Lawmakers and administration officials abandoned their push for a single-payer health care system over a year ago. Advocates of a publicly funded program haven’t given up on the concept, however, and a new report could re-ignite a debate over whether to socialize portions of the health care system in Vermont.
Dr. Deb Richter is head of Vermont Health Care for All, and was among the leading proponents of single-payer health care in Vermont. When the proposal fell off the rails, she proposed an alternative: instead of publicly funding the entire $5 billion health care system, the state could start with just primary care.
“Every other country that has a strong primary care infrastructure has been shown to lower their overall costs and improve their indicators, like life expectancy and infant mortality,” Richter says.
Richter and others convinced lawmakers to spend $100,000 to study the idea. Last week, the Shumlin administration unveiled a report detailing cost estimates for a universal, publicly funded system of primary care, and Richter says it reinforces the case for moving forward.
“I’ve always said if it were a drug we’d never think twice about investing in it,” Richter says. “You get such good value for the money.”
The report pegs annual costs of universal primary care at a little north of $280 million a year, assuming no out-of-pocket costs for people when they go to see a doctor. If policymakers wanted to provide better reimbursement rates for primary care doctors, then the price could go as high as $415 million annually.
The report doesn’t offer any proposals for how to fund this primary care system, or whether it would put downward pressure on overall health care costs. Robin Lunge, director of health care reform for the Shumlin administration, says regular checkups can help identify medical conditions before they become more expensive to treat.
“That may save you costs five, 10, 15, 20 years down the line, but it doesn’t not necessarily save you costs in year one,” says Lunge, who oversaw production of the report.

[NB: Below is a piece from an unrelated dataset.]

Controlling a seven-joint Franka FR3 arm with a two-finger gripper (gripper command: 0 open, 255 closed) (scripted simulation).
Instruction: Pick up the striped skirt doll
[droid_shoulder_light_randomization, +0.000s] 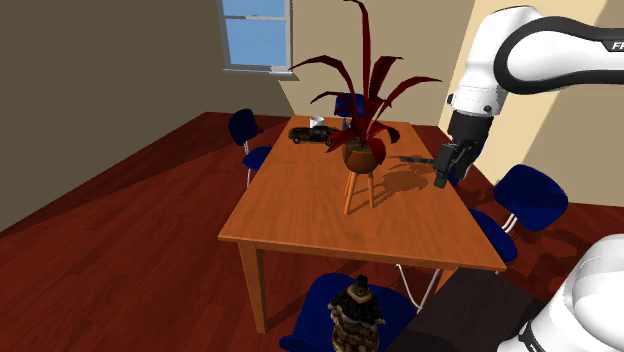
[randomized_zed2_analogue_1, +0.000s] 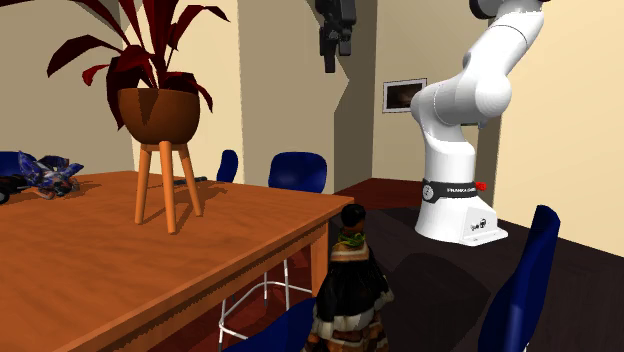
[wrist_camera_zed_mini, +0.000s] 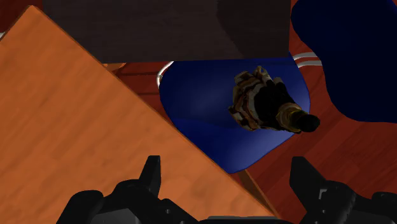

That means universal primary care might actually increase costs to the state in the early years, since the report suggests that it would spike administrative costs by as much as $34 million a year. Lunge says that’s because people would still need regular insurance for hospital services and other non-primary care treatment.
“So if everybody has two coverages, the amount of coordination of benefits increases, and thus the administrative costs increase,” Lunge says.
House Minority Leader Don Turner says he thinks it would be great if every Vermonter got access to primary care by virtue of residency. But he says the state cannot afford it. And he says Democratic lawmakers need to stop spending money on studies that he says have done nothing to improve patient care.
“And it seems like this ideology of single-payer is taking lots and lots of money and it’s not helping one single person at this point,” Turner says. “We’ve got to take some time, take a deep breath, take a step back, and let us see what kind of reform is going to work without trying to put more on the table.”
Burlington Rep. Chris Pearson, vice-chairman of the House Committee on Health Care, says Vermont can’t afford to wait. Pearson says the existing system is collapsing under the pressure of rising costs. With the push for single-payer shoved aside for now, he says lawmakers need to find more cost-effective ways to deliver health care to all Vermonters. And he says publicly funding portions of health care might yield the efficiencies needed to save the system.
Lawmakers will also consider a proposal this year to provide publicly funded universal coverage to all residents age 26 and younger.
“We can’t simply stop and say, ‘well, the big prize of health reform didn’t work so we can’t do anything.’ We have to do something,” Pearson says.
Pearson says a universal program might also help alleviate some of the financial strains that have led to primary care shortages in pockets of the state. Paul Harrington, vice-president of the Vermont Medical Society, says the issue of compensation for primary care doctors is far more consequential than how the state pays for it.
Cost estimates for universal primary care are $281 million a year, at current provider reimbursement rates. Lunge however says the administration opted to include projections for what it would cost to run the system with higher reimbursement rates.
“It’s my sense that there’s general concern in the Legislature and others that we could use some increases in primary care,” Lunge says.
Upping reimbursement rates by 25 percent add an additional $67 million to system-wide primary-care costs.
“I think that’s the real take home of this report for the Medical Society,” Harrington says. “It quantifies the cost of adequately reimbursing primary care physicians, and we’ll encourage legislators to focus on that facet of the report.”
Lunge says the administration isn’t opposed in concept to the universal primary care proposal. But lawmakers aren’t likely to see the governor investing any political capital in moving it forward in 2016.
“Our main focus in the next year will be on payment reform, and ensuring that we are creating a system that is sustainable, where costs are contained, and taking steps toward doing that,” Lunge says.